Production-grade consistent hashing implementation for distributed data partitioning, load balancing, and minimal data movement during cluster resizing.

Overview

Consistent hashing is a distributed hashing technique that minimizes data reorganization when nodes are added or removed from a cluster. This implementation provides virtual nodes, custom hash functions, and replication strategies.

Version: 0.1.0

Features

  • Virtual Nodes — Uniform load distribution across physical nodes
  • Minimal Redistribution — Only K/N keys move when nodes change
  • Pluggable Hash Functions — MD5, SHA1, MurmurHash, custom
  • Replication Support — Configurable replication factor
  • Weighted Nodes — Assign more virtual nodes to powerful servers
  • Ring Visualization — Debug and understand key distribution

Architecture

consistent-hashing/
├── src/
│   ├── consistent_hash.py     # Main consistent hash ring
│   ├── hash_functions.py      # Hash function implementations
│   ├── virtual_nodes.py       # Virtual node management
│   └── replication.py         # Replication strategies
├── examples/
│   ├── distributed_cache.py   # Cache partitioning
│   ├── data_sharding.py       # Database sharding
│   └── load_balancer.py       # Request routing
├── tests/
│   ├── test_distribution.py
│   ├── test_rebalancing.py
│   └── test_replication.py
├── VERSION
└── requirements.txt

Quick Start

Installation

pip install -r requirements.txt

Basic Usage

from consistent_hash import ConsistentHashRing

# Create hash ring with 3 nodes
ring = ConsistentHashRing(
    nodes=["node1", "node2", "node3"],
    virtual_nodes=150  # Virtual nodes per physical node
)

# Find which node should store a key
node = ring.get_node("user:12345")
print(f"Key belongs to: {node}")  # e.g., "node2"

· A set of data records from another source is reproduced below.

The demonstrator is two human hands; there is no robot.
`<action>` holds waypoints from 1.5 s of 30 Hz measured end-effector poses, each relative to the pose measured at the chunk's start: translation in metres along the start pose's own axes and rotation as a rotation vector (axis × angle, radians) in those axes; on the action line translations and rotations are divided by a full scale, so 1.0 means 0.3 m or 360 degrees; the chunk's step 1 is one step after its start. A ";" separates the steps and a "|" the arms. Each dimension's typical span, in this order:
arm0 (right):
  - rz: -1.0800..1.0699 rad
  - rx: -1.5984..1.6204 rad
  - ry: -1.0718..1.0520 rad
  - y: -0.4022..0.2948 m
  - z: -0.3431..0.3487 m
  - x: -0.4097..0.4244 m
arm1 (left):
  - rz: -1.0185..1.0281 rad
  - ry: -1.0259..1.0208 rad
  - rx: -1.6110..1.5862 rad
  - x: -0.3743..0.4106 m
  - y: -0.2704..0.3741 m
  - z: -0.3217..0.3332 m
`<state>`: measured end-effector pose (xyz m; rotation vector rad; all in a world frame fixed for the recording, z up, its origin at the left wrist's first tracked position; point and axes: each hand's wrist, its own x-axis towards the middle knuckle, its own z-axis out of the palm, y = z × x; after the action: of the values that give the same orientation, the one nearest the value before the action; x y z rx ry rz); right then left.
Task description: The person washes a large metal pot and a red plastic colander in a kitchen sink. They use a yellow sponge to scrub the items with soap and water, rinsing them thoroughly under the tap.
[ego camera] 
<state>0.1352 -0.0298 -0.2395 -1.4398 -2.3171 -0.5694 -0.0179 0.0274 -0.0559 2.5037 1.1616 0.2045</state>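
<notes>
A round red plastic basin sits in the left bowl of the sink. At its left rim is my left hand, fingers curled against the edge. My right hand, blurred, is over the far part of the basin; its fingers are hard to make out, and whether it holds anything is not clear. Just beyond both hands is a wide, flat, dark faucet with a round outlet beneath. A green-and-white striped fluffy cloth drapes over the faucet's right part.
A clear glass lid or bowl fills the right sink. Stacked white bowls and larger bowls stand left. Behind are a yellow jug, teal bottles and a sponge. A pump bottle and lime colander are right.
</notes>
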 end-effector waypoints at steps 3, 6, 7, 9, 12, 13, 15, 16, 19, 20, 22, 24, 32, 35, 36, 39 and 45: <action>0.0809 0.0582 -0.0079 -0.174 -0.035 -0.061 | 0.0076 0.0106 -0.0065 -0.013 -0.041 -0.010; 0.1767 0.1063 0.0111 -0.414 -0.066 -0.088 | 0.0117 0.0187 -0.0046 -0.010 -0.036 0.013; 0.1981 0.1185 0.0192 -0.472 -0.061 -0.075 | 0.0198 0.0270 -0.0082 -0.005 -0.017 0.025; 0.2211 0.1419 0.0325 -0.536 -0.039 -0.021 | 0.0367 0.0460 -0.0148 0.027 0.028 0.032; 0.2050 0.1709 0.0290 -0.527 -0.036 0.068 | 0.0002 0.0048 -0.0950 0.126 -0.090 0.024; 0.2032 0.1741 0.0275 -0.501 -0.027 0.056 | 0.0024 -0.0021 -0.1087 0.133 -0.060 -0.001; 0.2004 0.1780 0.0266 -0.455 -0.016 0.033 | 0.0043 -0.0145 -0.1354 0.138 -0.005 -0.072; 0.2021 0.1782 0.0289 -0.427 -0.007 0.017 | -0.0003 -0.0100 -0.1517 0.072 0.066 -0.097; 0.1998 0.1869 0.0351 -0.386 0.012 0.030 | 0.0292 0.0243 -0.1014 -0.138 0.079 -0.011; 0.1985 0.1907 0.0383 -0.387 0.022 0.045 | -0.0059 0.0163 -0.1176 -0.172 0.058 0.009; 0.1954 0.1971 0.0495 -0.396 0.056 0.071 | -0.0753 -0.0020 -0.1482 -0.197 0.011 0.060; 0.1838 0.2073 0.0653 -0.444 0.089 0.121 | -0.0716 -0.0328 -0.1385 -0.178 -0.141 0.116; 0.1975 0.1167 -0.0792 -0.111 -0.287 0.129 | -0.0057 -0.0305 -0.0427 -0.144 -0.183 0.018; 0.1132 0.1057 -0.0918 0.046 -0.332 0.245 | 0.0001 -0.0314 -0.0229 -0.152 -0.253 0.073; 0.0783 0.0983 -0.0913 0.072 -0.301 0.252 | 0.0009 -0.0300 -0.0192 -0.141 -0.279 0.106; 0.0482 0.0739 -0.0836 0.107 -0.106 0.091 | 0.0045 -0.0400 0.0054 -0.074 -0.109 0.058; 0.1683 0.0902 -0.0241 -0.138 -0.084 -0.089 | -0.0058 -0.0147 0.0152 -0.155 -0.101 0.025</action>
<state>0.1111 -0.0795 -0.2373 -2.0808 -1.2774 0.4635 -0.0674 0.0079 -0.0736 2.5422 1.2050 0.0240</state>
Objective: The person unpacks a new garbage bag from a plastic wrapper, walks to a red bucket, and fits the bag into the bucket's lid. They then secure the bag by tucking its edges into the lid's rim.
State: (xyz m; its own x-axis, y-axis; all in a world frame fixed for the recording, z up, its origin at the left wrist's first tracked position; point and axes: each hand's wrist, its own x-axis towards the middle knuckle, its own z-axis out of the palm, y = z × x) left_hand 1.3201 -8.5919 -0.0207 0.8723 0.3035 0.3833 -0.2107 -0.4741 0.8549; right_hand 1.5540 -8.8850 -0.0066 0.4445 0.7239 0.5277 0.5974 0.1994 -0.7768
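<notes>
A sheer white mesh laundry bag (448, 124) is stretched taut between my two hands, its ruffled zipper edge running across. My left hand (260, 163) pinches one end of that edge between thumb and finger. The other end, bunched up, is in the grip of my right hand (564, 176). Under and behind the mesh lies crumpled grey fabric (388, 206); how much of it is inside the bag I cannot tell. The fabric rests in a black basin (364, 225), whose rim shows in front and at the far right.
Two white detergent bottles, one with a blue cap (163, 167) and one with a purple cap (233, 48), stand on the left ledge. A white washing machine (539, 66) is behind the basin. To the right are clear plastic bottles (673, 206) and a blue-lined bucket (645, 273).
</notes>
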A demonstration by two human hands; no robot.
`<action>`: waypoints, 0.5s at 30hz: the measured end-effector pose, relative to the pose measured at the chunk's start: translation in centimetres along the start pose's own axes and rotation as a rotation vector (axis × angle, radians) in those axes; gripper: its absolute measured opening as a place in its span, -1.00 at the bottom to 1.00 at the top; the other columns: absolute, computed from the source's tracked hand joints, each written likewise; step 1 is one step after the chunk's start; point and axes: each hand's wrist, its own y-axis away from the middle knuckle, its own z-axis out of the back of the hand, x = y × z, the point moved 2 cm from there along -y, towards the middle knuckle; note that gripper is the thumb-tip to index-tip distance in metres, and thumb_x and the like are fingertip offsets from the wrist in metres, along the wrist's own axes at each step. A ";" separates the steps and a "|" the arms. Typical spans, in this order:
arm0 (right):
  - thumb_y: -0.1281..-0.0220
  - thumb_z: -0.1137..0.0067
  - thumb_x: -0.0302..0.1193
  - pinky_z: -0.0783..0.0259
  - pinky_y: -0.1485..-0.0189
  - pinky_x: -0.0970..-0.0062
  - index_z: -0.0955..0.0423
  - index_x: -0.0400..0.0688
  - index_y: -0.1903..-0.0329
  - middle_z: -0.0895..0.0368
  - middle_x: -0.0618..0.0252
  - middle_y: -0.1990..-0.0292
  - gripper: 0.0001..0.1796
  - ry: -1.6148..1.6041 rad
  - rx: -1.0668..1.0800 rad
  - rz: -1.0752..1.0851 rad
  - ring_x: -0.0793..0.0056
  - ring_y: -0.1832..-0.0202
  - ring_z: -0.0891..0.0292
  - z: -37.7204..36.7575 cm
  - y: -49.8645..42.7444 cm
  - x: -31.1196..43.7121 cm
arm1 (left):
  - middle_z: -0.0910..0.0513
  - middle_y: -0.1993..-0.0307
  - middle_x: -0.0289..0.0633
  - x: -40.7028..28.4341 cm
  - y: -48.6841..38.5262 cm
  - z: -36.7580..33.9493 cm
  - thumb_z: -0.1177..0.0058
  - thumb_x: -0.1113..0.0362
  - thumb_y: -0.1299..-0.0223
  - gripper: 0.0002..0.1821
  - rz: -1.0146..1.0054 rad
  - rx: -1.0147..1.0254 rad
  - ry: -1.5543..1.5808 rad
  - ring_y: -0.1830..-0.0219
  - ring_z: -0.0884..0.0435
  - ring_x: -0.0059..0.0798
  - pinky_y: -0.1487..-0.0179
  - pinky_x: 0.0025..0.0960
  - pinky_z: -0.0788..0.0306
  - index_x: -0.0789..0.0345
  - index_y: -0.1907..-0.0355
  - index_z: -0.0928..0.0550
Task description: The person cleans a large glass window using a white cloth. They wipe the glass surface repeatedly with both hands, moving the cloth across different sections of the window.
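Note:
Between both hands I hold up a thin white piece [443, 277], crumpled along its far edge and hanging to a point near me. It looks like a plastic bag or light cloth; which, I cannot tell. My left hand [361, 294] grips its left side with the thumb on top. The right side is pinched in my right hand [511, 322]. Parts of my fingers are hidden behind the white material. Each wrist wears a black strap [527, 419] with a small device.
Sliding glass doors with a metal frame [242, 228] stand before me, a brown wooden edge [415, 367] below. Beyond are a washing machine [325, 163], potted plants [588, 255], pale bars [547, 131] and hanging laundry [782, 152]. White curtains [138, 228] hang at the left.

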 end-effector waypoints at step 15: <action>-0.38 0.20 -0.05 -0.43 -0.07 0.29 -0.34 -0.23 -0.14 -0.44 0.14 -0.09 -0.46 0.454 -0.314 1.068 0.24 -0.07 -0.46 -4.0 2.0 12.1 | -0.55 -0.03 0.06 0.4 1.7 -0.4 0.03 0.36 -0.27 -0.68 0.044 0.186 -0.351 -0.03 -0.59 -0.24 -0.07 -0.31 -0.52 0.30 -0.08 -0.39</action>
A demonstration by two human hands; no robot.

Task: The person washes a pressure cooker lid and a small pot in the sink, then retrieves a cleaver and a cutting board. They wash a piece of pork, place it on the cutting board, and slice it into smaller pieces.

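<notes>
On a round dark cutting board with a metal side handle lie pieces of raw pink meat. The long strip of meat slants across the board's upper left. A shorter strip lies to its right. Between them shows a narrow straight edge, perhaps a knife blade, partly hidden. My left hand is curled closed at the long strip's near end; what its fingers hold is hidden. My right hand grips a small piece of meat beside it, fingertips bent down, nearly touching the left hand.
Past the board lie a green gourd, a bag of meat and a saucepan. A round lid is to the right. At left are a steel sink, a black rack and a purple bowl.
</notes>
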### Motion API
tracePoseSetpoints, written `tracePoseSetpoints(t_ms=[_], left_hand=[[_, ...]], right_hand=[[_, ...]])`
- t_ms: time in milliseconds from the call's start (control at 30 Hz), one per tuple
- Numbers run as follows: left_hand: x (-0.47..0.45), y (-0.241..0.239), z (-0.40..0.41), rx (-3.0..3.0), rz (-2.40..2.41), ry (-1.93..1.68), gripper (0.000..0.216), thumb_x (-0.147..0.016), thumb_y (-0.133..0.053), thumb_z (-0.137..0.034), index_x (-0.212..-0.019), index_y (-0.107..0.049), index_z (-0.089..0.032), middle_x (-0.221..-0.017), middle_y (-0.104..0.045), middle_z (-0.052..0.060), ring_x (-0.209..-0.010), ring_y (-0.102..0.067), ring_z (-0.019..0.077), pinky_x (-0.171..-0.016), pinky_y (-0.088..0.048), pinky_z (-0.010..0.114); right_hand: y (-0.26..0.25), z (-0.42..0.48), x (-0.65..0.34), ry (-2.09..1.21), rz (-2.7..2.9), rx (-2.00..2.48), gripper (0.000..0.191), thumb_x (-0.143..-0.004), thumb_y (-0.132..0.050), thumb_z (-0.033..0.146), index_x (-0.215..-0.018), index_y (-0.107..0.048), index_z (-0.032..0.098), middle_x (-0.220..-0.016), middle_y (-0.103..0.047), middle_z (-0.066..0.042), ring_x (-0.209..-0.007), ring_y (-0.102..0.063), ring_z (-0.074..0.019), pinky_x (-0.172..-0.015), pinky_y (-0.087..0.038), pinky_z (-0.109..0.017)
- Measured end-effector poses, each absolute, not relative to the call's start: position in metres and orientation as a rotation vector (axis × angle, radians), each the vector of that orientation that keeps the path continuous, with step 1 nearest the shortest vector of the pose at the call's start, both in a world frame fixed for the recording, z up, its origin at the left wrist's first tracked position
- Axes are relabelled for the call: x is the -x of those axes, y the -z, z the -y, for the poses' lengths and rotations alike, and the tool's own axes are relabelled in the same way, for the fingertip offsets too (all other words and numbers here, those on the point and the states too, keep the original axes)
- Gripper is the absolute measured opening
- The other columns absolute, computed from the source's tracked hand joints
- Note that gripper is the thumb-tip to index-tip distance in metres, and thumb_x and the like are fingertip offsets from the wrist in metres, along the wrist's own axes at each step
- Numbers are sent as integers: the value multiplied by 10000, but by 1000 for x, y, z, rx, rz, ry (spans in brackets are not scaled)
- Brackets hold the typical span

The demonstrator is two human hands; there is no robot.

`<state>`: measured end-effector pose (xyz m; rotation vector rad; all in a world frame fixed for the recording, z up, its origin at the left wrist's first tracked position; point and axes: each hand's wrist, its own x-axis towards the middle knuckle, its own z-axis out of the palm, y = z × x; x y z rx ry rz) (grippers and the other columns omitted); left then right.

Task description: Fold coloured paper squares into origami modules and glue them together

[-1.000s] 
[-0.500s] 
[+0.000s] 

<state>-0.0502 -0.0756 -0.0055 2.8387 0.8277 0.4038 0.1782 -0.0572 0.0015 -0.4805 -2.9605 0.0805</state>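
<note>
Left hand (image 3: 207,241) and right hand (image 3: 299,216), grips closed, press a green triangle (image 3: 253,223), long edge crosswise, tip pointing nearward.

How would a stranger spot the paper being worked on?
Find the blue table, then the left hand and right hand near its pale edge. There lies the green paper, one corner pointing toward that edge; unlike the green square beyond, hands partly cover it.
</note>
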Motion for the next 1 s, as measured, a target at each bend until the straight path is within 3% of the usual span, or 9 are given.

# Add a new node (minimal redistribution)
ring.add_node("node4")

# Remove a node
ring.remove_node("node2")

# Get multiple nodes for replication
replicas = ring.get_nodes("user:12345", count=3)
print(f"Replicas: {replicas}")  # e.g., ["node1", "node3", "node4"]

Use Cases

1. Distributed Cache Partitioning

class DistributedCache:
    def __init__(self, cache_nodes):
        self.ring = ConsistentHashRing(nodes=cache_nodes)
        self.caches = {node: {} for node in cache_nodes}
    
    def set(self, key, value):
        node = self.ring.get_node(key)
        self.caches[node][key] = value
    
    def get(self, key):
        node = self.ring.get_node(key)
        return self.caches[node].get(key)

2. Database Sharding

class ShardedDatabase:
    def __init__(self, db_shards):
        self.ring = ConsistentHashRing(nodes=db_shards, virtual_nodes=200)
    
    def get_shard(self, user_id):
        return self.ring.get_node(f"user:{user_id}")
    
    def insert_user(self, user_id, data):
        shard = self.get_shard(user_id)
        # Insert into specific shard

3. Load Balancing

class LoadBalancer:
    def __init__(self, servers, weights=None):
        self.ring = ConsistentHashRing(nodes=servers, weights=weights)
    
    def route_request(self, request_id):
        server = self.ring.get_node(request_id)
        # Route to selected server
        return server

Virtual Nodes

Virtual nodes ensure uniform distribution even with a small number of physical nodes:

# Without virtual nodes (poor distribution)
ring = ConsistentHashRing(nodes=["node1", "node2"], virtual_nodes=1)

# With virtual nodes (better distribution)
ring = ConsistentHashRing(nodes=["node1", "node2"], virtual_nodes=150)

# Analyze distribution
stats = ring.get_distribution_stats()
print(f"Standard deviation: {stats['std_dev']:.2%}")

Why Virtual Nodes?

  • Uniform distribution: More points on ring = better balance
  • Smooth rebalancing: Keys distributed across many virtual nodes
  • Handles heterogeneous nodes: Weighted virtual nodes for different capacity

Weighted Nodes

Assign more capacity to powerful servers:

# node1 gets 2x the load of node2 and node3
ring = ConsistentHashRing(
    nodes=["node1", "node2", "node3"],
    weights={"node1": 2, "node2": 1, "node3": 1},
    virtual_nodes=150
)

Replication

Store data on multiple nodes for fault tolerance:

# Get N replicas (clockwise successor nodes)
replicas = ring.get_nodes("user:12345", count=3)

# Store on all replicas
for node in replicas:
    store_on_node(node, key, value)

Hash Functions

Built-in Functions

from hash_functions import md5_hash, sha1_hash, murmur3_hash

# Use different hash function
ring = ConsistentHashRing(
    nodes=["node1", "node2", "node3"],
    hash_function=murmur3_hash  # Faster than MD5
)

Custom Hash Function

def custom_hash(key: str) -> int:
    # Must return integer in range [0, 2^32)
    return hash(key) & 0xFFFFFFFF

ring = ConsistentHashRing(
    nodes=["node1", "node2"],
    hash_function=custom_hash
)

Rebalancing

When nodes are added/removed, only affected keys need to move:

# Initial state
ring = ConsistentHashRing(nodes=["node1", "node2", "node3"])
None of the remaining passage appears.